Katy Clark, MP for North Ayrshire & Arran, was one of just 43 members of the UK Parliament to vote against British forces joining attacks against the terrorist organisation ‘Islamic State’ in Iraq.
The Labour Party’s position last Friday (September 26) in the House of Commons was to support a Tory-Lib Dem Government motion endorsing UK involvement in ongoing airstrikes by American forces. However, Katy Clark broke with her party-line and voted against military action. All five MPs from the Scottish National Party also opposed the UK Government motion.
Explaining why she opposed UK airstrikes, Ms Clark told the3towns.today, “I have been horrified by the brutal actions of ISIS [Islamic State], but I do not believe that UK air strikes will improve the situation. They will, however, increase the risk of terrorist bombings in the UK and are likely to act as a recruiting-sergeant for the fundamentalists.
“These air strikes lack United Nations backing and are not part of a coherent strategy. The military action agreed by Parliament last Friday is open-ended with little, if any, consideration given to an exit strategy. The overall plan is unclear and the Government’s past record does not inspire confidence that they understand the implications of what they are doing. Only last year they were unsuccessful in trying to persuade Parliament to take military action in Syria, which would have been likely to strengthen the very forces they are now taking action against.”

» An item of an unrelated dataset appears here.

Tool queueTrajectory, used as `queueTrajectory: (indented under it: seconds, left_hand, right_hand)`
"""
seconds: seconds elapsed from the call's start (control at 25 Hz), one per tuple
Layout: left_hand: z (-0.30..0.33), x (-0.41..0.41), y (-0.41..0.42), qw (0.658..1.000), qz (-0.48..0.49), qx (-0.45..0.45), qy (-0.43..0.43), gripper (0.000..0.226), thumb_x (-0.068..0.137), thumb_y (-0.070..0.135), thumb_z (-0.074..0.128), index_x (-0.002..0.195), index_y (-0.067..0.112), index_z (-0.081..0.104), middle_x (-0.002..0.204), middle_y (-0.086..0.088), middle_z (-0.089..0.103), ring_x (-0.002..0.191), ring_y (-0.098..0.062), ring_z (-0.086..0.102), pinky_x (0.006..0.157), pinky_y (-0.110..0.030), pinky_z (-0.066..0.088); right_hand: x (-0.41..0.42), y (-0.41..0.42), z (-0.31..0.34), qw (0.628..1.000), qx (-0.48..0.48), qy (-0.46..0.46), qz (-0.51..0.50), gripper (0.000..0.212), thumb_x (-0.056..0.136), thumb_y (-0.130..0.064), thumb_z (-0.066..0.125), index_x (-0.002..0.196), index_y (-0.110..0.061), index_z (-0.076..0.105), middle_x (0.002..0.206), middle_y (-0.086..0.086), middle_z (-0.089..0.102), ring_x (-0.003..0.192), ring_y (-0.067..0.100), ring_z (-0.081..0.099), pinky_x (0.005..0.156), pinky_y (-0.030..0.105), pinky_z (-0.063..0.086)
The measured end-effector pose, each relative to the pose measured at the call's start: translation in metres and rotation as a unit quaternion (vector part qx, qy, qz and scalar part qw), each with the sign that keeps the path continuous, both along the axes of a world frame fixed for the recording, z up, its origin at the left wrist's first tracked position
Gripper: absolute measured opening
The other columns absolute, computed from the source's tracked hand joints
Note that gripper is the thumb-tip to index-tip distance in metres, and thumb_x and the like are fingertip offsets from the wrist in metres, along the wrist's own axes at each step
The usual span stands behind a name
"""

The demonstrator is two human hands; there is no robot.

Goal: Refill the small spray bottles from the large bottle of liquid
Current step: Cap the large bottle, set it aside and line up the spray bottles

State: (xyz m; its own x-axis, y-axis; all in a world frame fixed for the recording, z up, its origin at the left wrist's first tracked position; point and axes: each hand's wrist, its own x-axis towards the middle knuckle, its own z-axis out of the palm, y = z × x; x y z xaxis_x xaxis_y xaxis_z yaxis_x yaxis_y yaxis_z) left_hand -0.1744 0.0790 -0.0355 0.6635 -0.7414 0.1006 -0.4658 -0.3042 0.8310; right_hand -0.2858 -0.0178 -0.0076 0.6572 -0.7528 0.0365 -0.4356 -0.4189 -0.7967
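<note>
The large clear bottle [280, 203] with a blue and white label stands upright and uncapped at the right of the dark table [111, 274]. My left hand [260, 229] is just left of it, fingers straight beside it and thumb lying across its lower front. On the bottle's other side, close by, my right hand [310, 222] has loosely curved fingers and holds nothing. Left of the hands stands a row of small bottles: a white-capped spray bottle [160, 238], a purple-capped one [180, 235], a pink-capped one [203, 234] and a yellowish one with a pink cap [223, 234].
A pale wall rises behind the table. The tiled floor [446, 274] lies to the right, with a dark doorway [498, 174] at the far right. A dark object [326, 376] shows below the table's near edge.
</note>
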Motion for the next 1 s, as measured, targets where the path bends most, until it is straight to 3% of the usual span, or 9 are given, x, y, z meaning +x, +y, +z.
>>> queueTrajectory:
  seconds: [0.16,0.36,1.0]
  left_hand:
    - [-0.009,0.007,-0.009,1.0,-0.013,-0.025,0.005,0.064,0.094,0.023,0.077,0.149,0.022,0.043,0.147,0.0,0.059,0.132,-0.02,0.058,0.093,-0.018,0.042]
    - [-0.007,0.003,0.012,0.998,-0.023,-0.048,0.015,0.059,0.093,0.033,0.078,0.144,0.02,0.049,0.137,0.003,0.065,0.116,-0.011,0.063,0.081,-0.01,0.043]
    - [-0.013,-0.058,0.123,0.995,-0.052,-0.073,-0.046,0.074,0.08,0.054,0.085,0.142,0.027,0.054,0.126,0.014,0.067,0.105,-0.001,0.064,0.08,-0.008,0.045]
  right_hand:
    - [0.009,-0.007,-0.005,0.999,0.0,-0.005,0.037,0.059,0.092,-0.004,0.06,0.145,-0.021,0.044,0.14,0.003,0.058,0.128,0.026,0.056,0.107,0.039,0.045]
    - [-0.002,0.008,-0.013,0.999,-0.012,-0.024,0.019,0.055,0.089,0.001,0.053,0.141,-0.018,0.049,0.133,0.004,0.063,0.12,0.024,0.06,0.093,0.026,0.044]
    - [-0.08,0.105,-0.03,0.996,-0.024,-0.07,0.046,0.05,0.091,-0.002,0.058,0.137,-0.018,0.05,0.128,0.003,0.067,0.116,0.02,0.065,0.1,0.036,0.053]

Ms Clark who is on the left of the Labour Party said, “There is no question that the brutality ISIS has shown is horrifying. The conduct of our allies in this initiative is also terrible. The sectarian approach of the Iraqi Government against the Sunni population has been a major factor in creating this problem and needs to be addressed.
“The Saudi Arabian regime has a poor track record in relation to human rights but also to ISIS. Saudi Arabia has the military might to make any air strikes yet is failing to, despite the fact that military action would be best carried out by regional powers which have the military strength to do so. Most importantly, there needs to be a political strategy that addresses all these issues, which are of course complex and difficult but the UK taking part in air strikes will not resolve them and indeed may simply make the situation worse.”